The training involves more than instructing officers to be careful, legal and polite.
The supervisors also encourage officers to be clever and resourceful about using even minor infractions - something as routine as spitting, littering, loitering, or holding an open container of alcohol - as a rationale to stop a suspect person and conduct a legal frisk.
“We want you to make as many lawful stops as you can,” Healy says in the video for the field troops. “The more people we come in to contact with lawfully, the more chances you’re going to come across bad guys and guns.”
At the same time, the lawyer reminded officers that many people they stop will be “decent folks” who have committed minor infractions, and that the officers still can use their best judgment whether to issue a citation or let someone go with a warning.
“Don’t go out there and hammer everyone you come in contact with,” he said. “That’s not what we want to do. ... Use discretion.”
Legal Police Frisks
The courts have limited the circumstances under which officers can stop and frisk individuals.
The police must have a reasonable suspicion that a crime has been, is being, or is about to be committed.

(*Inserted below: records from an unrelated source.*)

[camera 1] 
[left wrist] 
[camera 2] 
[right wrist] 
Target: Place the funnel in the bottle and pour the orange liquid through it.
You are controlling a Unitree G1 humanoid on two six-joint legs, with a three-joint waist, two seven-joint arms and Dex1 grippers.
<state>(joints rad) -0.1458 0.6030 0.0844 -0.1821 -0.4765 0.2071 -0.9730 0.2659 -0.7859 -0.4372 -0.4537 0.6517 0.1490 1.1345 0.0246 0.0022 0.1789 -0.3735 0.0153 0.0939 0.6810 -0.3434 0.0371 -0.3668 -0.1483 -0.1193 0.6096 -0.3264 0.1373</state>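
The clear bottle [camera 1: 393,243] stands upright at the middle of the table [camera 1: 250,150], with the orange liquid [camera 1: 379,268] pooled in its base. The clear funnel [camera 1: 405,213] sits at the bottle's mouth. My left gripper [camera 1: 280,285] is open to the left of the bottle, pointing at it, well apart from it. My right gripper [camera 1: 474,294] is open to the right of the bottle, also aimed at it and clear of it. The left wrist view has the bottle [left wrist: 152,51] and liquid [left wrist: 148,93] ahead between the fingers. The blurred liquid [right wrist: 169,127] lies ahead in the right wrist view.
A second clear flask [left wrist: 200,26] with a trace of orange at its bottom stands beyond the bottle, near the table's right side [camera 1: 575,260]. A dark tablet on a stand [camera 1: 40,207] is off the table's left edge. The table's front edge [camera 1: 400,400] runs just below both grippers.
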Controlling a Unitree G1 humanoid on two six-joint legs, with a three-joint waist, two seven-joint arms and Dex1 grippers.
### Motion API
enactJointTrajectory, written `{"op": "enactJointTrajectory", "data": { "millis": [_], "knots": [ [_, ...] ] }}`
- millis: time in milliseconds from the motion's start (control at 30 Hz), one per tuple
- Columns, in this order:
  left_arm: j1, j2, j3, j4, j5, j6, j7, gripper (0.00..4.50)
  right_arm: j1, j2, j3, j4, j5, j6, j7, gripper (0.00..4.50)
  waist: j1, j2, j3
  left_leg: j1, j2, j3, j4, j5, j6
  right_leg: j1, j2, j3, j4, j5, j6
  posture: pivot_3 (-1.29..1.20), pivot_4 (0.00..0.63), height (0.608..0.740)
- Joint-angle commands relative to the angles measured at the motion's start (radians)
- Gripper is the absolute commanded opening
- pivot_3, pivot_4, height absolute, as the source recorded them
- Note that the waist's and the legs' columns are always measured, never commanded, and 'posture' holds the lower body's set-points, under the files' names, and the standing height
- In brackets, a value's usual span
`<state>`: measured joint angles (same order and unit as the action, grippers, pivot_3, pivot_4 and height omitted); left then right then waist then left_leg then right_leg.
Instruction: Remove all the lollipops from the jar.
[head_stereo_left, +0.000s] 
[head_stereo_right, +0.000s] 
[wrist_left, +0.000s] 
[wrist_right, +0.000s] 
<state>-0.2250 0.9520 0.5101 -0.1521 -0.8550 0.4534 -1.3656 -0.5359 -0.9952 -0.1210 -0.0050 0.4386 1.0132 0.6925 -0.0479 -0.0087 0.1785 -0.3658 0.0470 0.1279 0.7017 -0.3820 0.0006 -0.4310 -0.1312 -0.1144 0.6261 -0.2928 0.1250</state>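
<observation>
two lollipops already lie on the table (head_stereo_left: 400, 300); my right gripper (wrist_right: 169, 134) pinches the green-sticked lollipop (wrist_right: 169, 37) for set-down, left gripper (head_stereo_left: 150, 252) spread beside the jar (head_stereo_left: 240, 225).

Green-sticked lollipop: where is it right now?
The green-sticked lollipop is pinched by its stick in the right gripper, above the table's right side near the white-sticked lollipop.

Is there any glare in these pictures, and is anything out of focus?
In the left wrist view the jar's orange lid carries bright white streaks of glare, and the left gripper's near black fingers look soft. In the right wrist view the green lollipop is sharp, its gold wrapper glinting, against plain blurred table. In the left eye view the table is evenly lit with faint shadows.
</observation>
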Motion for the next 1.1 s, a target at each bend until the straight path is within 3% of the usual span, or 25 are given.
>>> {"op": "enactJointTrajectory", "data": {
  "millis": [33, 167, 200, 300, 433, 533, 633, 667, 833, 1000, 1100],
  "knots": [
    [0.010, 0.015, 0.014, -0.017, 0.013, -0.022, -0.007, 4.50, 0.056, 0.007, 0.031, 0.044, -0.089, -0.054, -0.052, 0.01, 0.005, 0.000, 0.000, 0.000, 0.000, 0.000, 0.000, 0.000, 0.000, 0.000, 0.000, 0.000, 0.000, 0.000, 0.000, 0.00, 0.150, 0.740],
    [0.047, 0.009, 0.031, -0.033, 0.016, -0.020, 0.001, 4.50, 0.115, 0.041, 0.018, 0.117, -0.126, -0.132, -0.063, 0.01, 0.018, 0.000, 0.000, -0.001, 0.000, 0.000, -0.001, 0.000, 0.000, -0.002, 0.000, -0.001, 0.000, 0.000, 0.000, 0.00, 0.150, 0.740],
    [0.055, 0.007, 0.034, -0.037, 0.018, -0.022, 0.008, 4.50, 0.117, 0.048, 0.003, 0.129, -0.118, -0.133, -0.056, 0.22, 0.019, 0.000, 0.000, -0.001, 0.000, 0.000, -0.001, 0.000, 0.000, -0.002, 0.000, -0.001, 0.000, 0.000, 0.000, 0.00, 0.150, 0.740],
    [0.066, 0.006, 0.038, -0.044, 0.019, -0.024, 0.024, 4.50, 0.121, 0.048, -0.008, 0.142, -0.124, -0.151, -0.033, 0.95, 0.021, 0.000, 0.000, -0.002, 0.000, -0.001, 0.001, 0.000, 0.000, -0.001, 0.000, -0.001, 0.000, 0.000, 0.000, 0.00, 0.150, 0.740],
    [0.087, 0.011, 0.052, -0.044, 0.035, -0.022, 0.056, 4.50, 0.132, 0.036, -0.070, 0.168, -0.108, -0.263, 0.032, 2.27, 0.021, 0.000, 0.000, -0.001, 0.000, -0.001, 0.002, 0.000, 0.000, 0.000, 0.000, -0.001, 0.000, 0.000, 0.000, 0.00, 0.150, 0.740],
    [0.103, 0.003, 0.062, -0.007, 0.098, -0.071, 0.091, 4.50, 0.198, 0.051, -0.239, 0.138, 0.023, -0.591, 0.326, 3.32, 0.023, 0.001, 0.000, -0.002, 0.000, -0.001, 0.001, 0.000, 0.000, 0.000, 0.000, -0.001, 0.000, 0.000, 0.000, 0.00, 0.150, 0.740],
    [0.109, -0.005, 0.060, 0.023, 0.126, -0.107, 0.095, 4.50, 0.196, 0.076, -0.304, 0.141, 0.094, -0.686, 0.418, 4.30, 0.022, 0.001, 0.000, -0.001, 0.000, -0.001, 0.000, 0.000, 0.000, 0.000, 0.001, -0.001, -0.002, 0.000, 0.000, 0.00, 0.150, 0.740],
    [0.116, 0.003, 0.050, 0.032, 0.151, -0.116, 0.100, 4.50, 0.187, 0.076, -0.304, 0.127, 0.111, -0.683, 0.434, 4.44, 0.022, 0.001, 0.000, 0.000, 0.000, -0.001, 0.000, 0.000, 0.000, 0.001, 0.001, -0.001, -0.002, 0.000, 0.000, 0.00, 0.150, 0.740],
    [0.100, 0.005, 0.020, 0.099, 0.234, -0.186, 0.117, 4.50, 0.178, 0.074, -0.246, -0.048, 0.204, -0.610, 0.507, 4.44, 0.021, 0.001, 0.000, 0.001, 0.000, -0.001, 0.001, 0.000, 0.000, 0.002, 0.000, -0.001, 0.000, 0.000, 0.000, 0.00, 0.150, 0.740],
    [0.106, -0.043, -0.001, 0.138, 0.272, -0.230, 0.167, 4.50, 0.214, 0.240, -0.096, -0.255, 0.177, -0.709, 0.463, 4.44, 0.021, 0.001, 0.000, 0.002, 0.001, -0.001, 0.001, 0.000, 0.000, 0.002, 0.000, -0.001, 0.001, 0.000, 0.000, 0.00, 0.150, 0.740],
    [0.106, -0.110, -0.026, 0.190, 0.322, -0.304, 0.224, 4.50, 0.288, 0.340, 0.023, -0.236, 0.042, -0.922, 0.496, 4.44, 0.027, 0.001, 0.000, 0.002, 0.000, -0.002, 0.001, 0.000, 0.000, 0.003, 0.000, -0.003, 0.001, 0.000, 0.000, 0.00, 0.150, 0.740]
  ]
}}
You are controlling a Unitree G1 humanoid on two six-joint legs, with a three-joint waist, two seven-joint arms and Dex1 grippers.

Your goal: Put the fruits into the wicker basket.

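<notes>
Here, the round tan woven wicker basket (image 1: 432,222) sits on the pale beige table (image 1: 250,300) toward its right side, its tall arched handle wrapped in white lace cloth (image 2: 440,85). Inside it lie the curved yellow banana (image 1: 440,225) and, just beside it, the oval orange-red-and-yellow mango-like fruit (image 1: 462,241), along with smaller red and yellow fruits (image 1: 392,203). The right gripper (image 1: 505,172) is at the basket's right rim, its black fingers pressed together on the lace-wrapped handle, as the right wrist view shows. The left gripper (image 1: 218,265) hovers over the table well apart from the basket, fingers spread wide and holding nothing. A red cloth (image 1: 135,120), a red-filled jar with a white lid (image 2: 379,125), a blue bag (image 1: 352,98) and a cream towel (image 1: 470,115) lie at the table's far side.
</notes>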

“Reasonable suspicion” must be based on “specific and articulable facts,” not just a hunch. The factors may include a person’s known criminal record, presence in a high-crime area, evasive conduct, furtive gestures, flight, and information from a police bulletin.
The scope of a frisk is strictly limited so that the officer seeks only items that could be used to harm him or her.
The sole justification is the protection of the police officer and others nearby.
Police can “frisk” a vehicle, but are limited to the “grabbable” areas where a weapon may be placed or hidden, including closed, but not locked, containers.